Essentially, that's what happened in Arizona:
Phoenix Catholic school forfeits baseball championship game because opponent has female player
A Phoenix school that was scheduled to play the 15-year-old Mesa girl and her male teammates forfeited the game rather than face a female player.
Our Lady of Sorrows bowed out of Thursday night’s game against Mesa Preparatory Academy in the Arizona Charter Athletic Association championship. The game had been scheduled at Phoenix College.
Paige [Sultzbach], who plays second base at Mesa Prep, had to sit out two previous games against Our Lady of Sorrows out of respect for its beliefs. But having her miss the championship was not an option for Mesa Prep.
More below the twisted Cheeto:
Our Lady of Sorrows is affiliated with the Society of Saint Pius X, ultra-conservative Catholics who disagree with the larger Church over "liberal" policies. (The article said that they broke away from the church, but commenters challenged that statement.) Perhaps a parallel would be that they're the tea party of the Catholics but likely with better spelling and grammar.
Fox News (via Reuters) reported a school official as saying:
"Teaching our boys to treat ladies with deference, we choose not to place them in an athletic competition where proper boundaries can only be respected with difficulty...Our school aims to instill in our boys a profound respect for women and girls."
Yeah, profound respect only when they're sitting on the sidelines cheering. The young woman's mother put it more bluntly:
"It wasn't that they were afraid they were going to hurt or injure her, it's that (they believe) that a girl's place is not on a field."
Last I looked, baseball wasn't typically a contact sport, unless you've got a player sliding in hard to second on a steal or to break up a double play. There've been cases in the past of male wrestlers not wanting to compete against women in their weight class, and the occasional high school football kicker who's female, but Paige was deemed good enough to make the team with the young men. The young woman played softball in junior high but her high school didn't have a girl's softball team, so she tried out and won her spot on the boys' baseball team.
Sultzbach is only 15—so Our Lady of Sorrows is likely going to face this again for at least another 2 to 3 years. But worse, what happens when these young men leave the shelter of their school and go out into the Real World? They're going to be competing with women in college and the workplace, for recognition, promotions and the like. They're not going to be able to tell their boss that it's against their moral code to compete against a woman because they have such a "profound respect" for them.

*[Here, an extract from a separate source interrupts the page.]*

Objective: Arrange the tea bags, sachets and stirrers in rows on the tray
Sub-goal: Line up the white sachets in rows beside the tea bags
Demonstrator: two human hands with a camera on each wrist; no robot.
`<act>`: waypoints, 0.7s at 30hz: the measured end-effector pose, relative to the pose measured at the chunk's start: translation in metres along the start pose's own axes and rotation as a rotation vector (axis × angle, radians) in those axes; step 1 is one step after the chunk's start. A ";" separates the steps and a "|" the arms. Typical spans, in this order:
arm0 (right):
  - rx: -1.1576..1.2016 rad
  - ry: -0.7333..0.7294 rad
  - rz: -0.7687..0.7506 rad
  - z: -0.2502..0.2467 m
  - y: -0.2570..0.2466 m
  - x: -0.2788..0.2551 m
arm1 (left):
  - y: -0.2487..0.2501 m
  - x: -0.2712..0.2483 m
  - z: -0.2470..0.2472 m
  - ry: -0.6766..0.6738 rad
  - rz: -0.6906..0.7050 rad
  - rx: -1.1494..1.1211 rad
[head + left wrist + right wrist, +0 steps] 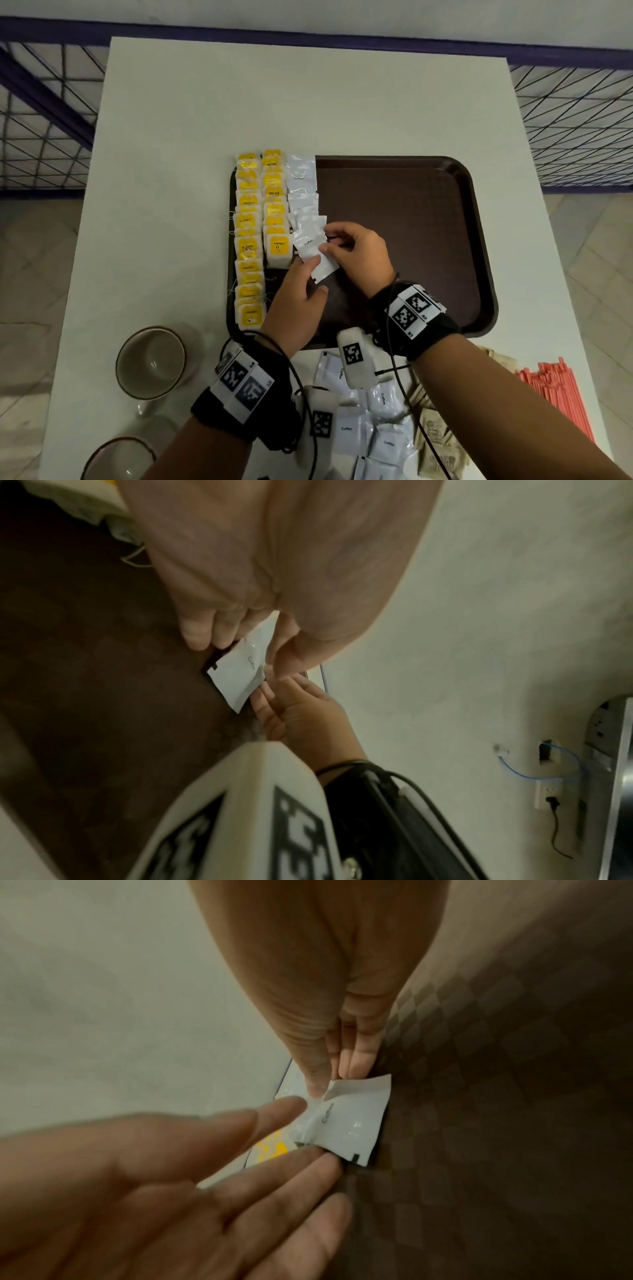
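A brown tray (411,240) holds two rows of yellow tea bags (250,240) along its left side. A third row, of white coffee sachets (301,178), lies beside them. Over the near end of that row both hands hold white coffee sachets (308,240) that overlap. My left hand (317,274) pinches a sachet (236,677) between thumb and fingers from below. My right hand (329,243) pinches the sachet's (349,1129) bent top corner. How many sachets are held is unclear.
Loose coffee sachets (352,431) lie at the table's near edge, with brown sachets (438,438) and red stirrers (555,394) to their right. Two cups (150,361) stand at the near left. The tray's right half is bare. A wire fence (565,130) runs behind the table.
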State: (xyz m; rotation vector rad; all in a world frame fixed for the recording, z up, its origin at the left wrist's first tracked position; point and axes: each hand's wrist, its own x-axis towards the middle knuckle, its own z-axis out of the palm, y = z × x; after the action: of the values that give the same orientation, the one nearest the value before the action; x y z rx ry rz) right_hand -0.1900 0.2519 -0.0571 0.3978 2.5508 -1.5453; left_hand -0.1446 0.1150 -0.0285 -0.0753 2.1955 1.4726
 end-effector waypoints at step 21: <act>-0.102 0.088 -0.005 0.001 0.005 -0.018 | -0.012 -0.011 -0.005 0.007 0.048 0.021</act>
State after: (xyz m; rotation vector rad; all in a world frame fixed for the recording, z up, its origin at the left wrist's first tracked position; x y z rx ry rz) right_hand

Kudos to Mesa Prep for not making Sultzbach sit out the biggest game of the year just to satisfy another school's prejudices; I wish she hadn't sat out the two regular season games but perhaps it was her choice in which case good for her—she showed far more respect for the Catholic school than the school did for her. I just hope that there's not some sort of taint or asterisk on the team's championship due to the forfeit. And those boys are in for a rude awakening when they get out in the Real World and find that women are their equals on the playing fields, in the classrooms and in the boardrooms ... and even on the altar in some churches.